• **EXERCISE GOAL**
Repeat the data exactly, please.

= = = = =

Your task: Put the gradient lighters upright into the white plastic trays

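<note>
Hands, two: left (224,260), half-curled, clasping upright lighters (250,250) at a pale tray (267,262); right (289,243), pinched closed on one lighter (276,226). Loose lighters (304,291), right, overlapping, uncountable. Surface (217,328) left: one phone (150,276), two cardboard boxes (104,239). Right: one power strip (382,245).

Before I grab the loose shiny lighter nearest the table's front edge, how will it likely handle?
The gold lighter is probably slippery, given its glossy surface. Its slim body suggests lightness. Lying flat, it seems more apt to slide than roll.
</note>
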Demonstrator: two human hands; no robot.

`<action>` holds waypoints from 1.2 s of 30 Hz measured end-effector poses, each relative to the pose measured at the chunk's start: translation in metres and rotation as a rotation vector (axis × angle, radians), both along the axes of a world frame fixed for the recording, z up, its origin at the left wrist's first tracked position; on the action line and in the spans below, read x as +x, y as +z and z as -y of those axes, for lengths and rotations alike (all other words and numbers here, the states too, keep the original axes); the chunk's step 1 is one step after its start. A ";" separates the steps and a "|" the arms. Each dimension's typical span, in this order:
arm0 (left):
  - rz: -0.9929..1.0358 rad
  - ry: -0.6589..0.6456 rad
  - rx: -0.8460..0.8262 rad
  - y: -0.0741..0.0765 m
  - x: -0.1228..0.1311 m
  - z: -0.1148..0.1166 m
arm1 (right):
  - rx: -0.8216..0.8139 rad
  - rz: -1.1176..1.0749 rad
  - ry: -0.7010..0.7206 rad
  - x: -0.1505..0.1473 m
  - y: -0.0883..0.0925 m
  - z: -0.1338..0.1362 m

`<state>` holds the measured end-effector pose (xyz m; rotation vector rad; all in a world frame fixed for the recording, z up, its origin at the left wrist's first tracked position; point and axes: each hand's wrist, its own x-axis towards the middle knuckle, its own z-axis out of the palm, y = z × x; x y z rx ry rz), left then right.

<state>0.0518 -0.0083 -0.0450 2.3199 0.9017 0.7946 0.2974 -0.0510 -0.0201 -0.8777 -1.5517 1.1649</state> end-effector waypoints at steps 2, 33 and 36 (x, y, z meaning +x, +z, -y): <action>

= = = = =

• **RESPONSE BOX**
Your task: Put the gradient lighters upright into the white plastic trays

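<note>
Hands, two: left (224,260), half-curled, clasping upright lighters (250,250) at a pale tray (267,262); right (289,243), pinched closed on one lighter (276,226). Loose lighters (304,291), right, overlapping, uncountable. Surface (217,328) left: one phone (150,276), two cardboard boxes (104,239). Right: one power strip (382,245).

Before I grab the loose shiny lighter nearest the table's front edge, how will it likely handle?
The gold lighter is probably slippery, given its glossy surface. Its slim body suggests lightness. Lying flat, it seems more apt to slide than roll.
</note>
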Demonstrator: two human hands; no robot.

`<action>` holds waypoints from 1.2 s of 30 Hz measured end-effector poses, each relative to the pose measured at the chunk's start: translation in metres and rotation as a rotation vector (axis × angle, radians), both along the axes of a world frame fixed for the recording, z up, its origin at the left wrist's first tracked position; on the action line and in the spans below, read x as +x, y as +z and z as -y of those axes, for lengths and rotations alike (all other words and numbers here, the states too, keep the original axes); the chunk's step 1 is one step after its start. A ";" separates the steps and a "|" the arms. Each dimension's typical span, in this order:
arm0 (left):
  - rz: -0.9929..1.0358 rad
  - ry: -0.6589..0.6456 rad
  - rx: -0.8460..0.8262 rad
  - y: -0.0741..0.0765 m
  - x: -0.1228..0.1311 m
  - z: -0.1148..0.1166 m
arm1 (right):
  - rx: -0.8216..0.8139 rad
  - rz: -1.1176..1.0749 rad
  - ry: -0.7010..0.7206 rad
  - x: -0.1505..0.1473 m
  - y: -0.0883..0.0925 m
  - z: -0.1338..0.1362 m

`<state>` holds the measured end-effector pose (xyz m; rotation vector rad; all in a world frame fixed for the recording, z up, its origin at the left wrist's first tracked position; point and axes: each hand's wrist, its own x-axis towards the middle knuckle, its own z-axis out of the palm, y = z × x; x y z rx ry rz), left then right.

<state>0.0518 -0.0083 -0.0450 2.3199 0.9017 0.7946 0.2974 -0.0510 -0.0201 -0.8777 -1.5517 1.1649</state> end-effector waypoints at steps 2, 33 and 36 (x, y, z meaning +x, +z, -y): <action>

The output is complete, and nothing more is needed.